Multiple sclerosis (MS) is influenced by age-related brain alterations and affects cellular aging mechanisms. Machine-learning models can estimate brain-predicted age from magnetic resonance imaging (MRI) to quantify these aging-related changes.

Objectives:

This study examines whether the difference between predicted and chronological age (BrainAGE) relates to clinical disability and biomarkers of neuro-axonal injury in MS.

Design:

This study analyzed brain-predicted age from structural 3D T1-weighted MRI in 82 patients with relapsing MS enrolled in three prospective clinical trials and 30 healthy controls.

Methods:

BrainAGE, calculated as MRI-predicted minus chronological age, was correlated with the Expanded Disability Status Scale (EDSS), MS Functional Composite subtests, and serum neurofilament light chain and glial fibrillary acidic protein.

Results:

The mean chronological age of patients and healthy controls included in this study was 39.2 and 40.9 years, respectively. Patients with MS ( n  = 82) showed a higher BrainAGE (6.48 ± 6.83 years) than controls ( n  = 30; 0.69 ± 6.5 years; p  = 0.0002).

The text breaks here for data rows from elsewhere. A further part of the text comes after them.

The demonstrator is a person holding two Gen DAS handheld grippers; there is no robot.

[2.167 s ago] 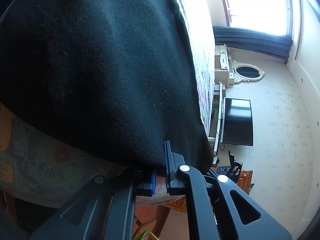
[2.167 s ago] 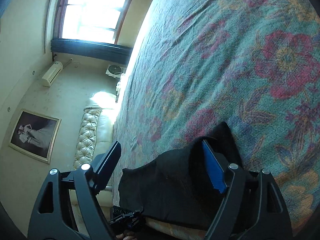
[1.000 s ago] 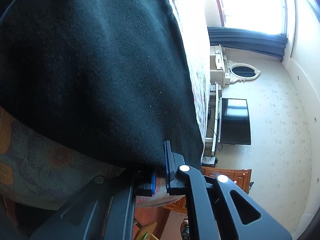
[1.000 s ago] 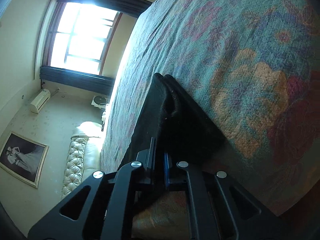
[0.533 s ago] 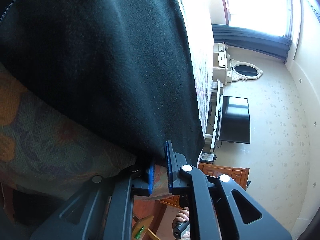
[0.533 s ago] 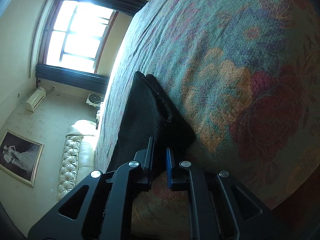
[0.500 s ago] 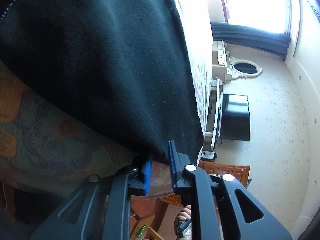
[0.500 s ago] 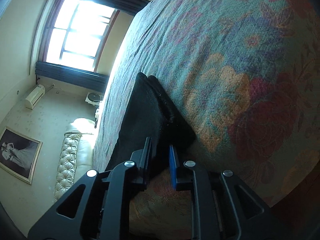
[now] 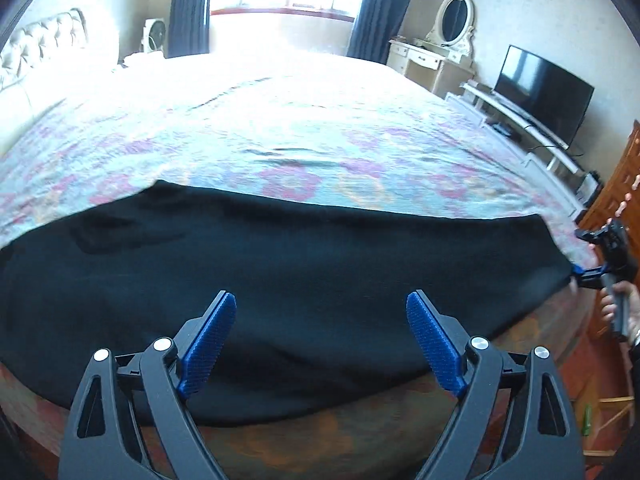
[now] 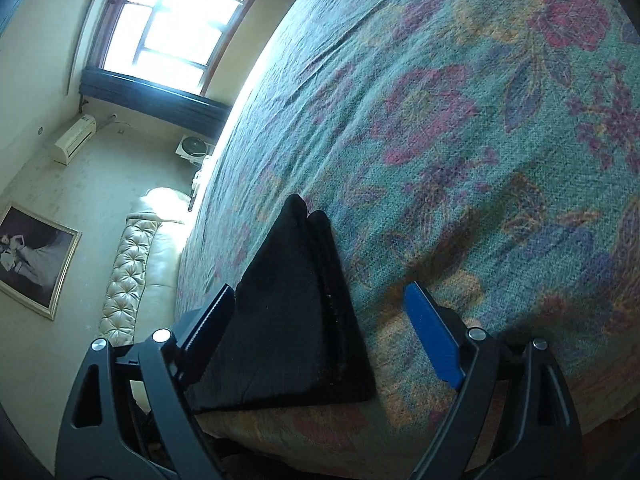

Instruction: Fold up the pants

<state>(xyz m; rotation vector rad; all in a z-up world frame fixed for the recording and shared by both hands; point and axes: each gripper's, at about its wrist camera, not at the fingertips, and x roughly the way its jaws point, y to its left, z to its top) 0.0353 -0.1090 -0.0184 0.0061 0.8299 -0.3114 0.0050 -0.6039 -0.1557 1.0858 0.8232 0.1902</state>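
Observation:
Black pants (image 9: 280, 280) lie flat in a long band across the near edge of the floral bedspread (image 9: 320, 140). My left gripper (image 9: 320, 336) is open and empty, held above the middle of the pants. In the right wrist view the end of the pants (image 10: 292, 320) lies on the bedspread (image 10: 460, 140), between the open jaws of my right gripper (image 10: 320, 328), which holds nothing. The right gripper also shows in the left wrist view (image 9: 596, 270) at the pants' right end.
A TV (image 9: 540, 88) on a low stand and a dressing table with an oval mirror (image 9: 452, 16) stand beyond the bed's right side. A wooden cabinet (image 9: 616, 200) is at far right. A tufted headboard (image 10: 128, 272) is at the bed's left end.
Both grippers have opened and let go of the pants. The left gripper has pulled back and turned, now facing across the bed. The pants now lie flat on the bedspread.

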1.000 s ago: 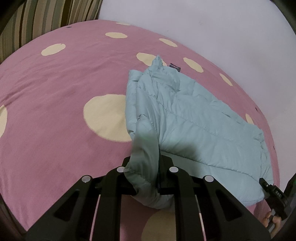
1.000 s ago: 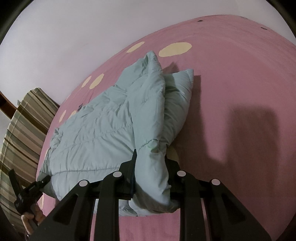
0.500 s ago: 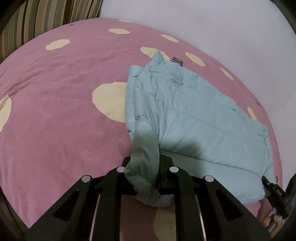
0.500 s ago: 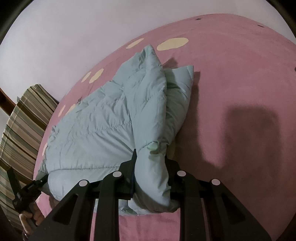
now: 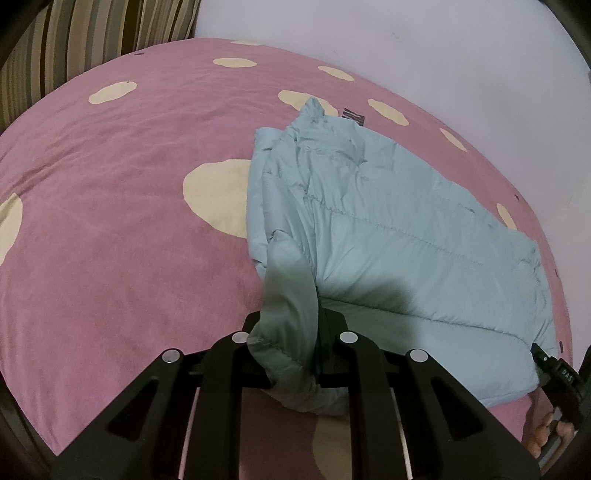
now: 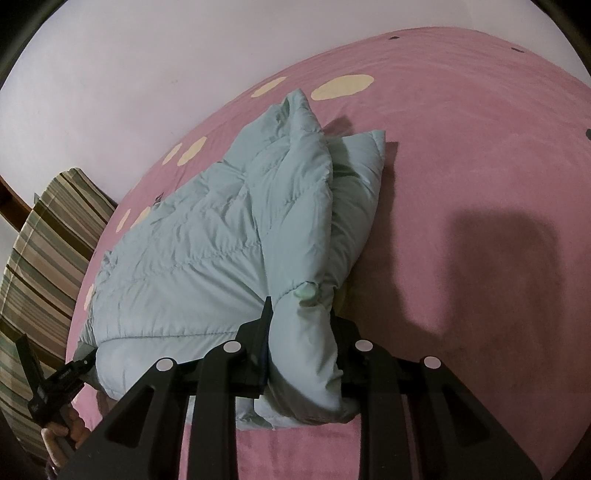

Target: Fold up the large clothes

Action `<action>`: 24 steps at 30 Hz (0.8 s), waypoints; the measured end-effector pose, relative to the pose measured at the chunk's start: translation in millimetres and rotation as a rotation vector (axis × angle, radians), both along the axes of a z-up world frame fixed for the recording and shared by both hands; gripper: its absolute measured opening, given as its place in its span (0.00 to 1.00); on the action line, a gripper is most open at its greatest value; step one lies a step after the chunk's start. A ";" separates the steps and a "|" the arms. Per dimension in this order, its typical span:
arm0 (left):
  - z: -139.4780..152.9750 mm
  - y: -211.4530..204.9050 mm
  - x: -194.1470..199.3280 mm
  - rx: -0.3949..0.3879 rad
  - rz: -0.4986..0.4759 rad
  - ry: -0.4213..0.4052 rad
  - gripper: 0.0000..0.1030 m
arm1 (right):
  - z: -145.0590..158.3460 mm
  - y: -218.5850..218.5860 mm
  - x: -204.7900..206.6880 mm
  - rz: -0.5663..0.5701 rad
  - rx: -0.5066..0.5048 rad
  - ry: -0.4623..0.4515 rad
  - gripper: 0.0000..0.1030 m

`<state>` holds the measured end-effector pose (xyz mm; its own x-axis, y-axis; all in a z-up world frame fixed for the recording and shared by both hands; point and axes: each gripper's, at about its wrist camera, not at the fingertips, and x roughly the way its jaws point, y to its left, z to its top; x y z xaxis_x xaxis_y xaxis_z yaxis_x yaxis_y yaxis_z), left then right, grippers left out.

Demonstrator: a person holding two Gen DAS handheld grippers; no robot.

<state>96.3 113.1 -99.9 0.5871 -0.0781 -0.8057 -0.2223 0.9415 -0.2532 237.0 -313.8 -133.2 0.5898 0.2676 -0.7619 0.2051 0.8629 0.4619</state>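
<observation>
Gripping one corner each, both tools are clamped on the near hem of the same puffy pale-blue jacket. The left gripper has a bunched wad of quilted fabric pinched between its jaws, and the right gripper has the same deal at the other near corner, jaws squeezed onto the padding.

Jacket count: one, lying on the pink spotted bedspread, already doubled over by the look of it. Two grippers, one striped cushion off at 11 o'clock in the left view.

The relation that matters: from the left tool the jacket runs away toward 1 o'clock, from the right tool toward 11 o'clock, so its long axis stretches from the held hem out to the far collar end near the wall. Neither hand is really nearer to the bulk; each owns its own corner.

My guess is the next fold carries the held hem forward to the far end, both hands together.
</observation>
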 end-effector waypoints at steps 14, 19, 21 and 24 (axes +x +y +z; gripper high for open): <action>0.5 -1.0 -1.4 0.010 0.001 0.004 0.23 | 0.6 -8.6 -21.4 -0.008 0.018 0.000 0.39; 4.7 -2.3 -6.1 0.053 -0.017 -0.002 0.30 | 6.0 -15.2 -30.4 -0.025 0.017 -0.002 0.47; 6.6 -2.2 -8.0 0.068 -0.023 -0.002 0.37 | 7.9 -17.7 -31.7 -0.035 0.007 -0.002 0.50; 9.4 1.7 -13.0 0.065 -0.027 0.000 0.46 | 12.0 -24.1 -35.2 -0.056 -0.002 0.000 0.52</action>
<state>83.3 114.8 -90.5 0.5855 -0.0411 -0.8097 -0.1970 0.9616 -0.1912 201.8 -337.9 -121.1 0.6036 0.2322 -0.7627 0.2535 0.8511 0.4597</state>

BrainAGE increased stepwise from controls to patients with EDSS < 3 and EDSS ⩾3 ( p  < 0.0001). Higher BrainAGE correlated with worse 9-Hole Peg Test (9HPT, ρ = 0.34, p  = 0.002) and Timed 25-Foot Walk performance (T25FW, ρ = 0.23, p  = 0.043), but not with serum neurofilament light chain ( p  = 0.68) or glial fibrillary acidic protein ( p  = 0.33). In multivariable regression models adjusting for chronological age, sex, disease duration, and disease-modifying therapy, BrainAGE remained significantly associated with EDSS, 9HPT, and T25FW performance. sNfL and sGFAP remained nonsignificant after adjustment.

Conclusion:

Our findings suggest that BrainAGE and serum biomarkers capture complementary aspects of MS pathology, supporting a multimodal approach to assess disease progression.

Trial registration:

ClinicalTrials.gov ID: SATURATE: NCT05701423, 360PMS: NCT06501950, SAFEGUIDE-MS: NCT06461481.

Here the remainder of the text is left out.